Autophagy is part of the complex cellular process that responds to metabolic stress through which intracellular components, including ribosomes, endoplasmic reticulum, mitochondria, protein aggregates and cytoplasm are engulfed and targeted for lysosomal degradation.1214 This process not only allows for efficient mobilization and recycling of cell-internal resources, but also reorganizes cell metabolism to achieve the new balance between energy consumption and production. This process of autophagy-mediated lysosomal degradation of cellular constituents also serves the important function to prevent the accumulation of damaged proteins and organelles, particularly during stress. Indeed, the most fundamental and conserved function of autophagy is to respond to and mitigate metabolic stress, such as that triggered by growth factor, nutrient and oxygen deprivation.2,14,15

The important role of autophagy in normal cellular adaptation to metabolic stress in mammals has been elegantly demonstrated by the work of the Mizushima group through the generation of transgenic mice that expresses the GFP-tagged autophagy marker MAP-LC3. They were able to show that autophagy is rapidly induced under starvation conditions in the majority of mouse tissues.16,17 In addition, mutant mice deficient for the essential autophagy gene atg5 that have a profound defect in autophagy, fail to survive the neonatal starvation period.18 These atg5−/− mice exhibit severe nutrient and energy insufficiency within 10 hours of birth, as evidenced by the significantly lower amino-acid concentrations in plasma and tissues, and die within 24 hours.18 This provides an elegant example of the protective role for autophagy afforded by sustaining cellular metabolism during physiological nutrient deprivation in vivo.

Metabolic Stress During Tumorigenesis

Tumorigenesis is a process by which normal cells are progressively transformed into cancerous cells through the accumulation of genetic mutations and epigenetic modifications. During this process, especially in the development of solid tumors, cells may experience severe and prolonged metabolic stress conditions that are significantly different from the transient and mild events that are typically experienced by normal cells and tissues.

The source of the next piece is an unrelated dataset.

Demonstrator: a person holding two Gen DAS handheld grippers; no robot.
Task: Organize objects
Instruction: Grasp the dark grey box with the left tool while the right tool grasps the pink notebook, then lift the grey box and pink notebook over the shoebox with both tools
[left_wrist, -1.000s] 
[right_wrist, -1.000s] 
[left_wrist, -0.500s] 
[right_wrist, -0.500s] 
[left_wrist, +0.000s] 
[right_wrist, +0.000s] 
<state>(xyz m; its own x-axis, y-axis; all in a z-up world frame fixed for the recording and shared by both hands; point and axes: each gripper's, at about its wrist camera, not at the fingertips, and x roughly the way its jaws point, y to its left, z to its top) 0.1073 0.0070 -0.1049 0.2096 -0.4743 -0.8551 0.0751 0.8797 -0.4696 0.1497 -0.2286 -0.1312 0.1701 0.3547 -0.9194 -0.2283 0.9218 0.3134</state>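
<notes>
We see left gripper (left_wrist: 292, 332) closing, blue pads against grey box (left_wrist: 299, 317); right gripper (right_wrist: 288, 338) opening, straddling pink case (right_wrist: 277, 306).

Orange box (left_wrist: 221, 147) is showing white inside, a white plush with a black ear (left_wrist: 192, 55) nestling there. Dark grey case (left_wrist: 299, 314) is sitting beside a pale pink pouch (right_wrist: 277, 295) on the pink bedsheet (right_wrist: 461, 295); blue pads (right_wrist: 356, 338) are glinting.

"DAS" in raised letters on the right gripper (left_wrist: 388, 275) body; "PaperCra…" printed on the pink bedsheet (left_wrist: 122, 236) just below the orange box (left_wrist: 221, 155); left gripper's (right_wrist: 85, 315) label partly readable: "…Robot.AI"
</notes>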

For example, when a tumor reaches to the size of 0.2–2 mm in diameter, oxygen, growth factors and nutrients, including glucose and other small molecules such as amino acids, cannot diffuse efficiently to the cells at the center of the tumor mass due to inadequate vascularization.19 Similarly, in large, established tumors, the vasculature is profoundly abnormal and subject to intermittent collapse that similarly creates metabolic stress.20 As a result, the cells at the center of the microscopic tumors and in sectors of established tumors live in a metabolic stressed microenvironment characterized by hypoxia, low pH and nutrient deprivation. We found that these metabolically stressed tumor regions is where autophagy is localized and where it functions to support tumor cell survival.3,6,7,15

Metabolic stress in tumors elicits a number of important and distinct cellular responses that dramatically impact tumor progression including cell death by apoptosis or necrosis,9,21 cell survival through autophagy,3,6,7,15 and induction of the hypoxia-inducible factors and activation of transcription programs to promote angiogenesis and ameliorate stress.22 Substantial evidence exists that this intricate interaction between the emerging tumor and its unique microenvironment is an important phase for tumor progression.23,24

Autophagy Promotes Survival to Metabolic Stress and Suppresses Genome Damage

Autophagy, a critical program in alleviating metabolic stress in normal cells, is compromised in 45% to 75% human prostate, breast and ovarian cancers.25 Indeed, autophagy defect in the mouse as a result of targeted deletion of the beclin1 gene, promotes tumorigenesis.26,27 It has become clear that autophagy defect has significant impact on cell survival and tumorigenesis in response to metabolic stress. Using immortalized baby mouse kidney epithelial cells (iBMKs) from the wild type beclin1+/+ and isogenic beclin1+/− mice, and from the atg5+/+ and the atg5−/− mice, we demonstrated that the autophagy-compromised immortalized cells are more sensitive to metabolic stress both in vitro and in tumors in vivo.7,15 Similar sensitivity to metabolic stress in vitro and in vivo was observed with autophagy-defective beclin1+/− immortalized mouse mammary epithelial cells (iMMECs) when compared to those from wild type mice.3,28 Thus, as is the case with normal cells, tumor cells utilize the autophagy pathway predominantly as a survival mechanism to sustain viability during periods of metabolic stress.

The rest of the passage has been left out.